Knowledge Graphs on AWS
Build a knowledge graph in Amazon Neptune by structuring and organizing information for easier access and understanding.
What is a knowledge graph?
If you searched the web for the longest river in the world, browsed through a list of recommended movies to watch on a Friday, or checked your daily schedule with Alexa, chances are you were interacting with a knowledge graph. Simply put, a knowledge graph is a means of structuring and organizing information for easier access and understanding. It “democratizes” data in an organization by allowing more people to understand and access data.
Graphs are a natural way to model and represent information about the world. This idea is not new, but has now become more viable via the introduction of scalable graph databases. Unlike traditional ways of managing data, such as relational databases, graph modeling is very flexible and allows for the real-world diversity and heterogeneity of data. This lets us model complex and complicated subject matter.
A knowledge graph captures the semantics of a particular domain using a set of definitions of concepts, their properties, relations between them, and logical constraints that are expected to hold. Logic built into such a model allows us to reason about a graph and information contained within, and to make implicit information in the graph explicitly accessible.
Knowledge graphs consolidate and integrate an organization’s information assets and make them more readily available to all members of the organization. There are many applications and use cases that are enabled by knowledge graphs. Information from disparate data sources can be linked and made accessible to answer questions you may not even have thought of yet. Information and entities can be extracted not only from structured sources (e.g., relational databases) but also from semi-structured sources (e.g., media metadata, spreadsheets) and unstructured sources (e.g., text documents, email, news articles).
Technologies for building knowledge graphs
The most effective way to build and store a knowledge graph is to use a graph model and a graph database. Graph databases are purpose-built to store and navigate relationships. Graph databases make it easier to model and manage highly connected data, treat relationships as “first class citizens,” have flexible schemas, and provide higher performance for graph traversal queries. There are different graph technologies that you may consider.
The World Wide Web Consortium (W3C) has created a set of technical specifications for representing graphs, querying them, and for building graph schemas: the specifications for the Resource Description Framework (RDF) graphs, the SPARQL query language, and the Web Ontology Language (OWL) collectively make up what is known as the Semantic Web, a vision of how knowledge could be structured and managed in a distributed fashion; work on the Semantic Web in the early 2000s laid the groundwork for modern knowledge graphs. The seminal article on this topic was published in Scientific American in 2001.

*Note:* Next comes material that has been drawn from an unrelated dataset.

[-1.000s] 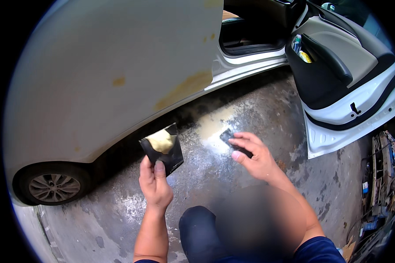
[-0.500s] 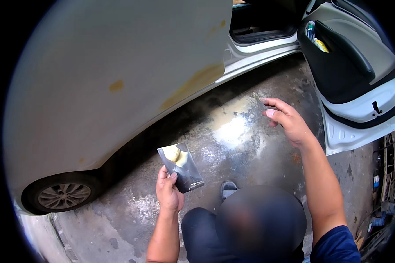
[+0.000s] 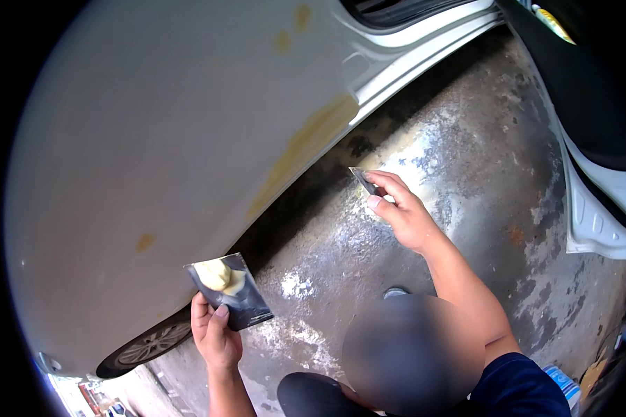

There are also other, de facto industry standards for graphs. Property graphs offer developers a different way to structure their graph model. Neptune supports both RDF as well as property graphs, the latter through the Gremlin query language from the Apache TinkerPop open source project.
Enterprise knowledge graphs
While the Semantic Web was intended to be a vast effort to make lots of knowledge accessible on the Web, an enterprise knowledge graph can use the graph technologies in the context of a single organization or company. An enterprise knowledge graph can integrate information from different parts of the company and between proverbial “data silos”, turning the data an organization collects into a valuable and useful asset. This promotes information sharing and reuse. Federated query capabilities built into the Amazon Neptune graph database allow you to build enterprise knowledge graphs that can also access public data on the Web to augment the knowledge contained therein.
Why do you need a knowledge graph?
Using Amazon Neptune to build an enterprise knowledge graph
Amazon Neptune is a fast, reliable, fully managed graph database service that makes it easy to build and run applications that work with highly connected datasets. Amazon Neptune is purpose-built for storing billions of relationships and querying the graph with milliseconds latency. Amazon Neptune is compatible with open graph APIs, and supports popular graph models Property Graph and W3C's RDF, and their respective query languages Apache TinkerPop Gremlin and SPARQL. While graph databases usually require extensive hardware management, provisioning, and manual scaling, Amazon Neptune is a fully managed service, so you no longer have to worry about database management tasks. You can be up and running with an Amazon Neptune graph cluster in a matter of minutes with a few clicks in the AWS management console or with the AWS CLI.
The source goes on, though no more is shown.